### Exercise data ###
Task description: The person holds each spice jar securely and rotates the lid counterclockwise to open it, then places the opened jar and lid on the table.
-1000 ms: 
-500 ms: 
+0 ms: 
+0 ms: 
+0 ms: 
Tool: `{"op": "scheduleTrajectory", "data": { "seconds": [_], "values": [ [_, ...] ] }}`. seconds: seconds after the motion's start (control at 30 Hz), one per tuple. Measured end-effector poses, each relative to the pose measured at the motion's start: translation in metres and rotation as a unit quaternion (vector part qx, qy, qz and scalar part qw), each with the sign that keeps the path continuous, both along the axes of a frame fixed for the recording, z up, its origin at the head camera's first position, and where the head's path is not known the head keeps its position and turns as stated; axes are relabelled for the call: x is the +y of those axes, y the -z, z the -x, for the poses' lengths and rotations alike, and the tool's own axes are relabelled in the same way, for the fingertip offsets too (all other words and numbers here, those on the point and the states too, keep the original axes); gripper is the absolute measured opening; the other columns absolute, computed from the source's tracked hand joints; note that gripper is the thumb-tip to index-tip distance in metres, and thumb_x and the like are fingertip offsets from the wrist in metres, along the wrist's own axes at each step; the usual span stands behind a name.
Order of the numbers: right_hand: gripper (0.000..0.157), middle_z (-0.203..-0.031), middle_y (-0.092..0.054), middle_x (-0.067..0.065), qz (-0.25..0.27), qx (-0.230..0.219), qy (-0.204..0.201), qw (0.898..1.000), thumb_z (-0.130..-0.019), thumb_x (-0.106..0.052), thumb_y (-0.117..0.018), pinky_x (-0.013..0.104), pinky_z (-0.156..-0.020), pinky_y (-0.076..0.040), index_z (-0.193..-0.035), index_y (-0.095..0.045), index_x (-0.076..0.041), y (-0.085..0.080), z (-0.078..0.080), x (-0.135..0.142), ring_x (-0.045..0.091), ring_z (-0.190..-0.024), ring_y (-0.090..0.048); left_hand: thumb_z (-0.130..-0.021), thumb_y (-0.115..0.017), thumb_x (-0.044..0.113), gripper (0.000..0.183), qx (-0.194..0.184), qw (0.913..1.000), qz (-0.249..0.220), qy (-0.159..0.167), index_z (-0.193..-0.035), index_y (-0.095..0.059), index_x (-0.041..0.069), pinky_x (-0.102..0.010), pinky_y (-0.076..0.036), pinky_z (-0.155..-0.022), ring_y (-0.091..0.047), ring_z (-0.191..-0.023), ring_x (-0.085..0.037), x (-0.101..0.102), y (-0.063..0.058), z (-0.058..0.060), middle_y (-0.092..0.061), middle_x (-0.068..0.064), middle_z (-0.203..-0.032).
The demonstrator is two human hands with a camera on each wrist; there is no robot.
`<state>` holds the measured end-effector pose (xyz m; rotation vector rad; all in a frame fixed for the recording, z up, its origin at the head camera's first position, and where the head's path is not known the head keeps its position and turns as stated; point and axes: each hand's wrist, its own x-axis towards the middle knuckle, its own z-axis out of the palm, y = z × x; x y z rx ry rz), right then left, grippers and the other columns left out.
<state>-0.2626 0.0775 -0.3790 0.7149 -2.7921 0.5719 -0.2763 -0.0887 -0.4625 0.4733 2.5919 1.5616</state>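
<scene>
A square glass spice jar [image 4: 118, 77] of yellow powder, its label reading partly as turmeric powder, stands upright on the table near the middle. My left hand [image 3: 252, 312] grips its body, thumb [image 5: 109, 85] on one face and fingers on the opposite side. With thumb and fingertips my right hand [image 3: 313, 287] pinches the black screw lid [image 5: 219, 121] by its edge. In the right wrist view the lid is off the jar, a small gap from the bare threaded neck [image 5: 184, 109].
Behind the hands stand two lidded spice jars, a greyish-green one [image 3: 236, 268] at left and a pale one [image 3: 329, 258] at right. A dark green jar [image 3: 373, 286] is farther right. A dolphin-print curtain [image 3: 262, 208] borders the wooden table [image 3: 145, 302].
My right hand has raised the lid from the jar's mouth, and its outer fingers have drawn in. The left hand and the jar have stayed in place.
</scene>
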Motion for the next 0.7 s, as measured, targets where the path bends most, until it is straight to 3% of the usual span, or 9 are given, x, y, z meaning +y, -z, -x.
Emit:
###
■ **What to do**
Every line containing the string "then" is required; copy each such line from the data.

■ **Answer for the task**
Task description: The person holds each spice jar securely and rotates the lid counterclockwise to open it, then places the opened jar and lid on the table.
`<state>` holds the measured end-effector pose (xyz m; rotation vector rad; all in a frame fixed for the recording, z up, its origin at the head camera's first position, and where the head's path is not known the head keeps its position and turns as stated; point and axes: each hand's wrist, its own x-axis towards the middle knuckle, its own z-axis out of the palm, y = z × x; x y z rx ry rz), right then left, grippers and the other columns left out.

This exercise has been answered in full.